La disposizione di cui all’articolo 1669 c.c. imponeva un rovesciamento di prospettiva: il giudice di merito doveva infatti verificare se il fabbricato fosse congruo rispetto al terreno e quindi se il costruttore e il progettista avessero progettato ed eseguito l’opera tenendo debitamente conto della condizione dell’area di sedime dell’erigendo fabbricato e avessero adottato le conseguenti misure, progettuali o esecutive, necessarie a scongiurare che si verificassero danni rilevanti ex articolo 1669 c.c., individuati dal primo giudice in periodici allagamenti dei locali seminterrati con disagio di accesso ai locali soprastanti (sentenza pag. 11), inutilizzabilita’ dello scantinato e di uso dell’autorimessa.
3.3) Il ricorso coglie pertanto nel segno anche quando (profilo A del secondo motivo) lamenta che la Corte di appello non si sia interrogata sulla necessita’ di misure quali l’innalzamento del piano di campagna e la opportunita’ di non costruire (e progettare) “un piano interrato in un’area esondabile”. In proposito sussiste con evidenza l’insufficienza motivazionale lamentata.
Invano il controricorso obietta che questo profilo di censura sarebbe stato introdotto tardivamente, apportando qualche mutamento, in sede di precisazione delle conclusioni, alla domanda iniziale, focalizzata solo sulla richiesta di risarcimento del danno ex articolo 1669 e 2043 c.c.
La richiesta di risarcimento ex articolo 1669 in relazione a una specifica evenienza dannosa (allagamenti periodici) costituiva infatti sufficiente specificazione della domanda, ditalche’ non e’ domanda nuova, ma mera allegazione o precisazione consentita fino al termine del giudizio, la indicazione dei rimproveri tecnici mossi al convenuto.

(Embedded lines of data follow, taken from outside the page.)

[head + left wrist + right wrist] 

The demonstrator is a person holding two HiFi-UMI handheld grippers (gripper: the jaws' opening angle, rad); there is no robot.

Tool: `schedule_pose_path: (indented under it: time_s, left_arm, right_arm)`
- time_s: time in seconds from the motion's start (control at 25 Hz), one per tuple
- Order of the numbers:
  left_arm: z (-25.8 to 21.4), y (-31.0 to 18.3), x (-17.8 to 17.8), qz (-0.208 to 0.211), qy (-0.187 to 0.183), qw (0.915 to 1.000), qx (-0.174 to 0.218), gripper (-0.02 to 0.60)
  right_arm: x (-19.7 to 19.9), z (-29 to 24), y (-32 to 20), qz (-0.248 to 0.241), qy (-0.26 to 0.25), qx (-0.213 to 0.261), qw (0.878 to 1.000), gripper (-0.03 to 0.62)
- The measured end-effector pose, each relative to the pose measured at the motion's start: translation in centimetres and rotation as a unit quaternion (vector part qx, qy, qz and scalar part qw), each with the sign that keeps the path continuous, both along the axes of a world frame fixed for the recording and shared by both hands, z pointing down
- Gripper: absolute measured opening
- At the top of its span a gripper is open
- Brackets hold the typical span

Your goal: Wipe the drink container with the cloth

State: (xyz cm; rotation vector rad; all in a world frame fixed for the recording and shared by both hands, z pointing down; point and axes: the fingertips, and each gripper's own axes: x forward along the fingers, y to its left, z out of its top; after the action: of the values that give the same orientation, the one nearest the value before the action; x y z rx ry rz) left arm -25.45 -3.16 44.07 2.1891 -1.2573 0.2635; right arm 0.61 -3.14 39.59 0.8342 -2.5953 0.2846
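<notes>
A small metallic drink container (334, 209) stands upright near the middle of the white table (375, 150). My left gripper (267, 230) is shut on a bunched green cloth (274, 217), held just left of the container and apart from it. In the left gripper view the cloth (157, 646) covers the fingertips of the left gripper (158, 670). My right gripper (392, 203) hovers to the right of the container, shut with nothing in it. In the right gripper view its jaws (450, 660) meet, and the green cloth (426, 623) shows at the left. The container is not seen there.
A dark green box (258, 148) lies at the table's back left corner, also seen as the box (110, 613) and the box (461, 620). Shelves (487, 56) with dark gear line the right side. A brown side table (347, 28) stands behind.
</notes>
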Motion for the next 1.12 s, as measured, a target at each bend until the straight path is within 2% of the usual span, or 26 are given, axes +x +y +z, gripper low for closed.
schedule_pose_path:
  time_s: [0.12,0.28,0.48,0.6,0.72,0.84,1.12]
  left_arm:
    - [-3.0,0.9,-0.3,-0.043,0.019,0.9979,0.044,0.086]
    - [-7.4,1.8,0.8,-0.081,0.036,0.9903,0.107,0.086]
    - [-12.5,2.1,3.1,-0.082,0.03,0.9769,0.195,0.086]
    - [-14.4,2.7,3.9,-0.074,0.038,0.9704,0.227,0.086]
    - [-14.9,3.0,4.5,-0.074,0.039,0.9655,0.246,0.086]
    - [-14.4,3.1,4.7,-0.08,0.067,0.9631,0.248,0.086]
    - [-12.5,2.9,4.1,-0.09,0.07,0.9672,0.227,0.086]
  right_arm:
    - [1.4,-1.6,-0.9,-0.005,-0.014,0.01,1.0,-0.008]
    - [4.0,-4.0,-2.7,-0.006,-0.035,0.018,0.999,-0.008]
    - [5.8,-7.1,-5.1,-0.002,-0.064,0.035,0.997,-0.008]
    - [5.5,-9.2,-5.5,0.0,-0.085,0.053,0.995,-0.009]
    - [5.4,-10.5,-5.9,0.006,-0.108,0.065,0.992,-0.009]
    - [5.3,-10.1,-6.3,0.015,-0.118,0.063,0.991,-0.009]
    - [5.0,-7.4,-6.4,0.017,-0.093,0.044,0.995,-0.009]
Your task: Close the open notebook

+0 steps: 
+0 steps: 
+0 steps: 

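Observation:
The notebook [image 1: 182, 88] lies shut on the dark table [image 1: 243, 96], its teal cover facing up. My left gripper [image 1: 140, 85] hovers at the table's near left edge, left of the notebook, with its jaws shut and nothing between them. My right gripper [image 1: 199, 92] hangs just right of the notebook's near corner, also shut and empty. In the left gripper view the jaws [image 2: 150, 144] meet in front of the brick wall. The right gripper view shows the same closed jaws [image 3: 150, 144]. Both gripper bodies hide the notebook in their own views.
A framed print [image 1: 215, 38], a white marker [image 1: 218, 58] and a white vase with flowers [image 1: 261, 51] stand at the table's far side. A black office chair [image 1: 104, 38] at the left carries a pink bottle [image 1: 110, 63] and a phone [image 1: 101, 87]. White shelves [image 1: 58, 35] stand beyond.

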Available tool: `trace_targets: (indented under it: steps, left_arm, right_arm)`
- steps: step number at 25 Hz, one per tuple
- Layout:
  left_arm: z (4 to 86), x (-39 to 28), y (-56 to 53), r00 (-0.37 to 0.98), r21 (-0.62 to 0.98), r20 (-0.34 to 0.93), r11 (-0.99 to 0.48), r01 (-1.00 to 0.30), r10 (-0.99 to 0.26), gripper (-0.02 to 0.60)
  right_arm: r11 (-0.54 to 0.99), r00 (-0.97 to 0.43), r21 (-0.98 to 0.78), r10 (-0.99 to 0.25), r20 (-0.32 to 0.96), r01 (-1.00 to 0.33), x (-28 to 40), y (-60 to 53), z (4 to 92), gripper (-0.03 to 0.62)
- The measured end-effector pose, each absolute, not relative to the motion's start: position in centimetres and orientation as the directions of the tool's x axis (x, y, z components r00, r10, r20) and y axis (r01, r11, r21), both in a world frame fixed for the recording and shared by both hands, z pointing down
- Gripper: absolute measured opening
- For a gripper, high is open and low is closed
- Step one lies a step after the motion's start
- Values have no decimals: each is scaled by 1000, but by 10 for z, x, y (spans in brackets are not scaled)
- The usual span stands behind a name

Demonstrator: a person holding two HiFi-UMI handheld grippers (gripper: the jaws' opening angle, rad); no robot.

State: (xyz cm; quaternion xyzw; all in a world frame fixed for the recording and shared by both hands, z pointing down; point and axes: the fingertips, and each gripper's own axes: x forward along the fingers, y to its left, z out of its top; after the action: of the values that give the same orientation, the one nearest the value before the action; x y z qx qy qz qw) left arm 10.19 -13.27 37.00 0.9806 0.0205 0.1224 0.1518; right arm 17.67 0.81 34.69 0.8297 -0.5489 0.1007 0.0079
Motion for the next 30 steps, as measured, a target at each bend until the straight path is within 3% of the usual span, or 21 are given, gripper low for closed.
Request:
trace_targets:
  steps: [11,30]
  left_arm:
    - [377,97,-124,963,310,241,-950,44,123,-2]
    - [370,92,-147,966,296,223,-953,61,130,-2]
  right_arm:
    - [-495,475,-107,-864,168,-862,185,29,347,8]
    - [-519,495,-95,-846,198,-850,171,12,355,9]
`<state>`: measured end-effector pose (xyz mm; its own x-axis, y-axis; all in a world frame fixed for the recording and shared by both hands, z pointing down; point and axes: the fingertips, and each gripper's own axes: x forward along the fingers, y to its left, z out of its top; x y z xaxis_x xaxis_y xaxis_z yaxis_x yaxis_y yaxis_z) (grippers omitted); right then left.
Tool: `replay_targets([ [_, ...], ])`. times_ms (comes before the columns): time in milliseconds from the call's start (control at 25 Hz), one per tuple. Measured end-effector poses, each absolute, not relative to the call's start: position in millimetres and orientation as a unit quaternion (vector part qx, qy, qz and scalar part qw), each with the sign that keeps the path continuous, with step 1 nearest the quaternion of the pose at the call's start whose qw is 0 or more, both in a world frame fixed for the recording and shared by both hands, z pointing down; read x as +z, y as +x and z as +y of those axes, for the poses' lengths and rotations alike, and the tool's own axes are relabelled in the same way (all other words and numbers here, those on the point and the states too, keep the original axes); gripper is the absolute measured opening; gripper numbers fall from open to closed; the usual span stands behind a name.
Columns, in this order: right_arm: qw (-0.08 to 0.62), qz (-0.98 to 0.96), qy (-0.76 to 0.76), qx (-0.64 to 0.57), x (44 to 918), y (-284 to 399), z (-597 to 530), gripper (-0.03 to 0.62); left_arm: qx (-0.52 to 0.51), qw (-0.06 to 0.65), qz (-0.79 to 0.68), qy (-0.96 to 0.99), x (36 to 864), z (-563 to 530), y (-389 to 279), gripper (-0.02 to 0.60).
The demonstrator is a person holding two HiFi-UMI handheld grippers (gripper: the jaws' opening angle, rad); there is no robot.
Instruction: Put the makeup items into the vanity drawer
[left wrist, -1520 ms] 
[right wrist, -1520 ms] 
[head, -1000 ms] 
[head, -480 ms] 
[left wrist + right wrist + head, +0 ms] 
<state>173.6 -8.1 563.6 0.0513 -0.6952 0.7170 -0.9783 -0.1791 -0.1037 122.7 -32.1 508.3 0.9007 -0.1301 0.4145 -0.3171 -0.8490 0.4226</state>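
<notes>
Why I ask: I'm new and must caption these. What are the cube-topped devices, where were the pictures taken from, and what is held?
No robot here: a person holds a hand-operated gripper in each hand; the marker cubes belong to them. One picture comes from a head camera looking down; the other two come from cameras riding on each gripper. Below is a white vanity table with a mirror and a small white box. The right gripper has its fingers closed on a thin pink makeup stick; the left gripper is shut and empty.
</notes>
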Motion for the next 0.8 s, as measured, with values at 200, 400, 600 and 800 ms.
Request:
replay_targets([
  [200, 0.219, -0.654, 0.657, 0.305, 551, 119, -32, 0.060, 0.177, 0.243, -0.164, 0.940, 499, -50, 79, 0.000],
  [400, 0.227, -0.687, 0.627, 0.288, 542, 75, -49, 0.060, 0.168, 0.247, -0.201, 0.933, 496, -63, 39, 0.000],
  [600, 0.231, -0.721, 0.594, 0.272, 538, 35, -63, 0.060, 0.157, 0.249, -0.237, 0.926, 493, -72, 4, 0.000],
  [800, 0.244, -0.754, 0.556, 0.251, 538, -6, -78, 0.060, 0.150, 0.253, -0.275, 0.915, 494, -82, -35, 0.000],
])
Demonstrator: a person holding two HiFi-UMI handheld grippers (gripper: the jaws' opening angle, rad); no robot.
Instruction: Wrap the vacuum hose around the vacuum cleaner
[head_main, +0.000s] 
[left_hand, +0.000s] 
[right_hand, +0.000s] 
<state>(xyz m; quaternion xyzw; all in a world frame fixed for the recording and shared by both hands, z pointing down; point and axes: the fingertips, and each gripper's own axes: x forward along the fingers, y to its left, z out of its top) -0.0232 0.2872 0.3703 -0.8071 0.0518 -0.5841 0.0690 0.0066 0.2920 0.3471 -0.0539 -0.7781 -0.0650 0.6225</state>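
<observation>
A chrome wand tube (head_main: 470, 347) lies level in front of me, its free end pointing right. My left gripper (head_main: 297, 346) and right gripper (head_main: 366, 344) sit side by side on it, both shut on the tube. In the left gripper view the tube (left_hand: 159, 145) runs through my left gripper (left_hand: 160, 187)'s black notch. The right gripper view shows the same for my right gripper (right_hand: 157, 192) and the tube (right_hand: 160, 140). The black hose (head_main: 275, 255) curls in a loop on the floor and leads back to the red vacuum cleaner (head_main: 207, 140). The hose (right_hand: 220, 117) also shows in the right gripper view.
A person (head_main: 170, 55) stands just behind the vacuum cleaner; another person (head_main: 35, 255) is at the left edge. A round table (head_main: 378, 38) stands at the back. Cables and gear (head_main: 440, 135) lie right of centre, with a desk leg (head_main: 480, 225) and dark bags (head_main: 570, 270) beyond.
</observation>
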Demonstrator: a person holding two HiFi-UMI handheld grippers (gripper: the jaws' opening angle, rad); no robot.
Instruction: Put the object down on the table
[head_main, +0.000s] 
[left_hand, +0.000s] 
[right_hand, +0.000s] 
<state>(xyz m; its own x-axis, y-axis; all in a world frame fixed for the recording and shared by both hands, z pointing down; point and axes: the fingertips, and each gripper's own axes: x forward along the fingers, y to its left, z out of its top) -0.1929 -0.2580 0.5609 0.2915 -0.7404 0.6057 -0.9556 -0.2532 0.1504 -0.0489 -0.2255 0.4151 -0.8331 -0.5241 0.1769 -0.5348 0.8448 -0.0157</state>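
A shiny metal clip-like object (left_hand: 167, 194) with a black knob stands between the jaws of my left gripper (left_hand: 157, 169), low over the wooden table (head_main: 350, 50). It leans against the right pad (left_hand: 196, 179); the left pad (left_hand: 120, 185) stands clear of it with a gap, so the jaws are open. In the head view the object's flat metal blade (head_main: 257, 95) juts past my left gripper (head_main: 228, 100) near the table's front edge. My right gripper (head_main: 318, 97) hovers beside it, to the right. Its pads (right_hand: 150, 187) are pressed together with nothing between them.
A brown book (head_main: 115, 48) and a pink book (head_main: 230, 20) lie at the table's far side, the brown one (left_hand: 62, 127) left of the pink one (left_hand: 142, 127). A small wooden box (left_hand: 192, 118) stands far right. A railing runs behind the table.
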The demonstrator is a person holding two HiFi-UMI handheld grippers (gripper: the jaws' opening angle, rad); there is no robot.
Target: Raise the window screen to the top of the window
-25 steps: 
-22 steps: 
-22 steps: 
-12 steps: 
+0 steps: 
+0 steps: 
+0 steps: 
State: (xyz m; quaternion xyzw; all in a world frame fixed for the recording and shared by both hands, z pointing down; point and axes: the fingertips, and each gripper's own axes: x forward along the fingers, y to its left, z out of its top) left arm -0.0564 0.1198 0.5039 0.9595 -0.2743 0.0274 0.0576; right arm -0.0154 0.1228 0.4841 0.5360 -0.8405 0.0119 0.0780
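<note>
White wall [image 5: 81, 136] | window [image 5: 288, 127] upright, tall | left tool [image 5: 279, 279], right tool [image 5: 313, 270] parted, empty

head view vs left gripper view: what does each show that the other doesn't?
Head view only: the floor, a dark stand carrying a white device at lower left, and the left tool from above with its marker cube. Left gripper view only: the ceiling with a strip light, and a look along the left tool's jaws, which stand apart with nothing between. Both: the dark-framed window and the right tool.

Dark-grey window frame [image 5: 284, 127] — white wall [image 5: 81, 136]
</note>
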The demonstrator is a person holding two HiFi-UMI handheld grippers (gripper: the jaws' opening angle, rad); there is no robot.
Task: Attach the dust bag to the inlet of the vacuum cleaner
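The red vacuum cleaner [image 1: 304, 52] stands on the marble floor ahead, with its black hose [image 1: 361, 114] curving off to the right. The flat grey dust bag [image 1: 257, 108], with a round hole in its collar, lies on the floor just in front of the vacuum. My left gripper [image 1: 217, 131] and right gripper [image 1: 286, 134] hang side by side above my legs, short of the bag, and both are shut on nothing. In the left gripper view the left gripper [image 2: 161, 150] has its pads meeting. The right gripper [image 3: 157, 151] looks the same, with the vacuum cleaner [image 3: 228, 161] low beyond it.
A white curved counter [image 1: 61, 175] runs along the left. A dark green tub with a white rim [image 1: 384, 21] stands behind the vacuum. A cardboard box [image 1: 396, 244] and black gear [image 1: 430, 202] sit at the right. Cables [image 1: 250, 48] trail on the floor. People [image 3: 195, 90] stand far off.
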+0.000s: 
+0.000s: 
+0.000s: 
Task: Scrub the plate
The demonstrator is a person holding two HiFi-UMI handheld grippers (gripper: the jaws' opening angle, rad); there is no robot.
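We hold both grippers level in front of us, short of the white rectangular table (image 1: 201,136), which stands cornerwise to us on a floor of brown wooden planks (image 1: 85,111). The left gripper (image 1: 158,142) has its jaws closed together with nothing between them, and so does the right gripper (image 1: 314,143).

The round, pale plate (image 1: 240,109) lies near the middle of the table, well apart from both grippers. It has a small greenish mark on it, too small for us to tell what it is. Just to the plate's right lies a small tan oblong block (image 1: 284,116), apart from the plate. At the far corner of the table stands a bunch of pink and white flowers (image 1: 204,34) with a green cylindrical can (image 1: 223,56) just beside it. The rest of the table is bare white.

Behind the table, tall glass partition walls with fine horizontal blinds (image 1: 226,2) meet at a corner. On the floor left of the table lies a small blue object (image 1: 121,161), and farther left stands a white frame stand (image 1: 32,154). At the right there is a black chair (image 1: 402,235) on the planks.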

L’esame documentale consentito dalla natura processuale dell’eccezione consente peraltro di verificare che erano stati lamentati gia’ in citazione gravi difetti costruttivi atti ad incidere sulla funzionalita’ socioeconomica, sulla destinazione e il godimento dell’immobile.
Era dunque gia’ ben delineata la causa petendi.
E alla luce di essa risulta fondata anche l’osservazione secondo cui e’ del tutto illogica la distinzione, che la sentenza con passo incerto sembra profilare, tra difetto addebitabile all’ambiente esterno e vizi del suolo considerati rilevanti dalla giurisprudenza.
E’ infatti evidente che per non incorrere in possibile responsabilita’ ex articolo 1669 c.c. nel progettare e realizzare l’opera, gli artefici devono considerare, secondo la diligenza professionale e le norme tecniche vigenti, tutte le caratteristiche del suolo, desunte dai vari fattori ambientali, geomorfologici e strutturali, che possono incidere sul fabbricato e devono orientarne la progettazione e l’esecuzione.
Questo esame dovra’ essere ripetuto, nel riesaminare l’appello, dal giudice di rinvio, che si atterra’ al principio di diritto teste’ enunciato e alle massime ricordate sub § 3.1.